During World War II, Operation Carpetbagger was a general term used for the aerial supply of weapons and other matériel to resistance fighters in France, Italy and the Low Countries by the U.S. Army Air Forces that began on 4 January 1944.
In late 1943, the 22nd Anti-Submarine Squadron of the Eighth Air Force was disbanded at RAF Alconbury and its aircraft used to form the 36th and 406th Bomb Squadrons. After some shuffling of commands, these two squadrons were placed under the provisional 801st Bomb Group at RAF Harrington at the beginning of 1944 and the first "Carpetbagger" missions were carried out by this unit under the control of General "Wild Bill" Donovan's Office of Strategic Services (OSS).

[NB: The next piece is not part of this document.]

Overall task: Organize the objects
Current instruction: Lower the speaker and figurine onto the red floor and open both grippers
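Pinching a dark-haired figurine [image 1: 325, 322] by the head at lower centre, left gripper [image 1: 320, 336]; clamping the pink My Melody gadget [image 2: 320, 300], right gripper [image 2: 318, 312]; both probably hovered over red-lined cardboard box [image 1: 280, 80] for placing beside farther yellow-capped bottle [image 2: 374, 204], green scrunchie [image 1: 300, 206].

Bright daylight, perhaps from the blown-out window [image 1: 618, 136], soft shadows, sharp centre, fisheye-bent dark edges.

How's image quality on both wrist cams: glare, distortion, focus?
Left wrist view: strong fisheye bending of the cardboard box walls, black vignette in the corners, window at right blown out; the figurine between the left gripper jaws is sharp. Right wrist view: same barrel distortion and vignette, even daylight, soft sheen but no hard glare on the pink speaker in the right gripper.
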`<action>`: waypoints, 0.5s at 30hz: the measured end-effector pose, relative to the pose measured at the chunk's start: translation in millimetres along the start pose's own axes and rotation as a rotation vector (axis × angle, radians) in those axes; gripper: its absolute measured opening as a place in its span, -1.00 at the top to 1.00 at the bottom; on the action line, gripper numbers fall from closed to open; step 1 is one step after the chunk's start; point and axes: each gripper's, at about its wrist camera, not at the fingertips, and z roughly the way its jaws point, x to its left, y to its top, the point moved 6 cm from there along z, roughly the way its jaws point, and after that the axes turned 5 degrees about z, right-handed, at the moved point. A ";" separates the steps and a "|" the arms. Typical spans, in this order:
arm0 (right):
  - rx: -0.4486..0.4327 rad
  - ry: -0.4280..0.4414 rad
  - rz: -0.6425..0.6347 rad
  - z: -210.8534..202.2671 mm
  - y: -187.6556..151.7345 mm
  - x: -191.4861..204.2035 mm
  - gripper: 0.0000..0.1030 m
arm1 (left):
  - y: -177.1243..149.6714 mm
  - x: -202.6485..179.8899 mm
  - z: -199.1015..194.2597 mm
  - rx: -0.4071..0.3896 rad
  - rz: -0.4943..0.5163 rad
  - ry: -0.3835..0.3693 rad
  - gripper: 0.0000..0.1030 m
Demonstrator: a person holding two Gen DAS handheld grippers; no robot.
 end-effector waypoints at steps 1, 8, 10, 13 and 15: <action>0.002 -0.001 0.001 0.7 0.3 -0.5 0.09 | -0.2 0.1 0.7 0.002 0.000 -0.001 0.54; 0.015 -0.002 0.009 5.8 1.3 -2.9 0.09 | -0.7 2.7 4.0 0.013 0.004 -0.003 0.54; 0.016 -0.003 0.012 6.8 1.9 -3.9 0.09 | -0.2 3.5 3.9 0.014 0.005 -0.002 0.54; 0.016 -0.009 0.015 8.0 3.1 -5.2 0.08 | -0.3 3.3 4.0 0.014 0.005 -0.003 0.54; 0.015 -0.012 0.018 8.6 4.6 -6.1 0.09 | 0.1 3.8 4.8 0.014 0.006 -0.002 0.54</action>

In April 1944, the group moved to RAF Harrington (Station 179), a more secluded and thus more secure airbase. A month later, in advance of the expected invasion of Europe, it was expanded to four squadrons to increase its capabilities and to pick up workload from RAF Bomber Command; the two new squadrons were the 788th and 850th Bomb Squadrons.
The Group had already adopted the nickname of "Carpetbaggers" from its original operational codename. In August 1944, the group dropped the "Provisional" status and absorbed the names of the 492d Bombardment Group from RAF North Pickenham, which had stood down after severe losses in its initial operations but stayed at Harrington; its squadrons became the 856th, 857th, 858th and 859th Bomb Squadrons. From January 1944 to the end of the war, the Group, in liaison with the British Special Operations Executive and later the Special Forces Headquarters (SFHQ) in London, dropped spies and supplies to the resistance forces of France, Belgium, the Netherlands, Denmark and Norway.